Juvenile Justice System Can Help Coordinate Substance Abuse Treatment Services

Tracking substance abuse treatment services within the juvenile justice system

The National Center for Juvenile Justice (NCJJ) developed a project to track substance abuse assessment, treatment and aftercare services within the juvenile justice system. NCJJ is the research arm of the National Council of Family and Juvenile Court Judges (in Reno, Nev.), which seeks to serve children by improving juvenile and family courts.

To develop a baseline survey instrument that would provide this information about juvenile courts and probation agencies, NCJJ organized an expert panel meeting entitled "Force Field Analysis Workshop." Seventeen representatives of juvenile probation, drug courts, and alcohol and drug treatment programs attended the meeting held in Pittsburgh, Pa., April 17–18, 2001.

Participants identified critical issues related to developing effective linkages between the juvenile courts and alcohol and drug treatment networks, including forces that drive the linkages—such as judicial leadership and public safety—and those that restrain them—such as a lack of funding and competence in substance abuse issues.
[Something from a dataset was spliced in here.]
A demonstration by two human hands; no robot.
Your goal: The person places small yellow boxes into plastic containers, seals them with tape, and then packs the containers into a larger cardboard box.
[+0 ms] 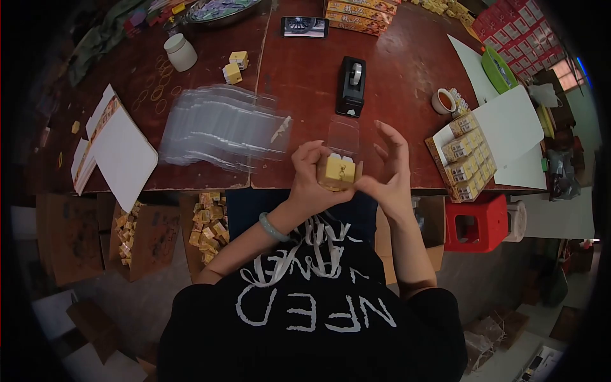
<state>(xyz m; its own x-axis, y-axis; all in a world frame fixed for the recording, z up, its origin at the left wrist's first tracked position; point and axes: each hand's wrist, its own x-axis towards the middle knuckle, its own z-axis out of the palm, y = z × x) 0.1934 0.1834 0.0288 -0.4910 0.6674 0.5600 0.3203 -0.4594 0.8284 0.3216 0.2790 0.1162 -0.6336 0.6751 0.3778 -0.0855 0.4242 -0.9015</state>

Based on the panel's findings, NCJJ designed a 41-question survey with 123 items in categories that included:

  • substance abuse screening and assessment practices
  • availability and accessibility of substance abuse treatment services
  • factors that influence probation department decisions to refer youth to treatment
  • probation department characteristics.

NCJJ mailed the survey to chief juvenile probation officers, or their equivalent, representing 329 counties; this included all counties with a population of one million or more, a random sampling of smaller counties and an oversampling of those with populations from 250,000 to 999,999 people. The response rate was 70 percent (or 231 people).

Key Findings

  • Probation departments do not screen all youths; they are most likely to screen those who are referred to juvenile court on a drug-related charge or have a known history of substance abuse.

  • Respondents perceive alcohol, marijuana and cocaine as the drugs most commonly abused by those youths involved with juvenile courts.

  • Respondents perceive available treatment resources as age-appropriate and individualized, but not as sensitive to culture, gender or to meeting the multiple needs of the youths.

  • Early intervention and outpatient services are more likely than inpatient services to accept, be affordable and have sufficient treatment slots for those youths involved with juvenile courts.

  • Respondents do not perceive parental involvement or community support as common features of substance abuse treatment for court-involved youth.

The survey also suggested a number of recommendations for juvenile courts in participating successfully in integrated substance abuse treatment networks. Among them are:

  • The screening of all juveniles for alcohol and drug abuse upon referral.
  • The encouragement of partnerships and collaboration by training staff about available treatment and intervention options.
  • Having juvenile court, parental and community support.
  • Individualizing treatment services.
  • Making services accessible and affordable for those youths involved with juvenile courts.

The grantee organization detailed the results of the project in a report prepared for RWJF entitled National Survey of Chief Juvenile Probation Officers: Integrated Substance Abuse Treatment Networks. NCJJ hopes to conduct a similar survey in the future.